→ **EXERCISE REQUIREMENTS**
Your job is to print the listing exactly.

++++ COLLECTED MATERIAL

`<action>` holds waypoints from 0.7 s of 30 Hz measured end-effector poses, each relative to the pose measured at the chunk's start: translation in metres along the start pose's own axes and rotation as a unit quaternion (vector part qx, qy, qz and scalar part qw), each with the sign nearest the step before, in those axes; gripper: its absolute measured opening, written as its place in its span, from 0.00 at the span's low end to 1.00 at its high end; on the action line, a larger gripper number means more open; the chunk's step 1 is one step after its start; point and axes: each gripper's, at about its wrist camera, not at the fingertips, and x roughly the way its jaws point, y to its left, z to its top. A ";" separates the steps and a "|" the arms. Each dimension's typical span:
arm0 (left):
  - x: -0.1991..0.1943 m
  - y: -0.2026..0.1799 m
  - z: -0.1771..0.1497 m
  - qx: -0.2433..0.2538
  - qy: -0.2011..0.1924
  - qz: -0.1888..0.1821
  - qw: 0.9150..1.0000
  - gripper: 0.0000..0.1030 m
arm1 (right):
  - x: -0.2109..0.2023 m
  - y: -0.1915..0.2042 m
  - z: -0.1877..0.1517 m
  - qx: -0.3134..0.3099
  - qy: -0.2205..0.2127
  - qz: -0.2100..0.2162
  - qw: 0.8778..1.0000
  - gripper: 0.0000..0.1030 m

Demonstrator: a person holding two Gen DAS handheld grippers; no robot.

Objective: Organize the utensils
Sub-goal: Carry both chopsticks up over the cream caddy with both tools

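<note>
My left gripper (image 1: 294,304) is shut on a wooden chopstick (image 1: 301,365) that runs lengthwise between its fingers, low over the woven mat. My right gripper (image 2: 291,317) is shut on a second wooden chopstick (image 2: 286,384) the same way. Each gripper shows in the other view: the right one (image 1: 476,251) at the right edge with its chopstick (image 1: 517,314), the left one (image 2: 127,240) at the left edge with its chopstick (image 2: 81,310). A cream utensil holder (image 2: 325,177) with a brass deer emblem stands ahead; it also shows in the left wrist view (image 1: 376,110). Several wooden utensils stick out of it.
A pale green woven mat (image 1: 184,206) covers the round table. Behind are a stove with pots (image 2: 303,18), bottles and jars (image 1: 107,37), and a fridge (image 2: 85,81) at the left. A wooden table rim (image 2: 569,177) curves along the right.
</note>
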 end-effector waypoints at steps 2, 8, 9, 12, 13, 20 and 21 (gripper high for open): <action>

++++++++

→ **OUTPUT OF THE TASK**
`<action>` holds waypoints from 0.7 s of 30 Hz measured end-effector poses, each relative to the pose measured at the chunk's start: translation in metres along the start pose's own axes and rotation as a unit quaternion (vector part qx, qy, qz and scalar part qw), each with the sign nearest the step before, in those axes; gripper: its absolute measured opening, written as its place in its span, from 0.00 at the span's low end to 1.00 at its high end; on the action line, a larger gripper number means more open; the chunk's step 1 is one step after its start; point and axes: each gripper's, at about its wrist camera, not at the fingertips, and x roughly the way its jaws point, y to its left, z to its top. A ";" separates the steps and a "|" the arms. Each dimension's typical span:
arm0 (left):
  - x: -0.1991..0.1943 m
  - y: -0.2026..0.1799 m
  - z: -0.1771..0.1497 m
  - qx: -0.2433..0.2538
  - qy: -0.2011..0.1924
  - qz: -0.1888..0.1821
  - qw: 0.9150..1.0000
  - gripper: 0.0000..0.1030 m
arm1 (right):
  - x: -0.2109..0.2023 m
  - y: -0.1915..0.2042 m
  - z: -0.1877..0.1517 m
  - qx: -0.3134..0.3099
  - qy: -0.2205..0.2127
  - qz: -0.2100..0.2162
  - qw: 0.8778..1.0000
  - gripper: 0.0000..0.1030 m

Demonstrator: a person holding two Gen DAS handheld grippers; no robot.

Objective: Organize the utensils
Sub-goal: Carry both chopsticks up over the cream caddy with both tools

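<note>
My left gripper (image 1: 294,304) is shut on a wooden chopstick (image 1: 301,365) that runs lengthwise between its fingers, low over the woven mat. My right gripper (image 2: 291,317) is shut on a second wooden chopstick (image 2: 286,384) the same way. Each gripper shows in the other view: the right one (image 1: 476,251) at the right edge with its chopstick (image 1: 517,314), the left one (image 2: 127,240) at the left edge with its chopstick (image 2: 81,310). A cream utensil holder (image 2: 325,177) with a brass deer emblem stands ahead; it also shows in the left wrist view (image 1: 376,110). Several wooden utensils stick out of it.
A pale green woven mat (image 1: 184,206) covers the round table. Behind are a stove with pots (image 2: 303,18), bottles and jars (image 1: 107,37), and a fridge (image 2: 85,81) at the left. A wooden table rim (image 2: 569,177) curves along the right.
</note>
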 end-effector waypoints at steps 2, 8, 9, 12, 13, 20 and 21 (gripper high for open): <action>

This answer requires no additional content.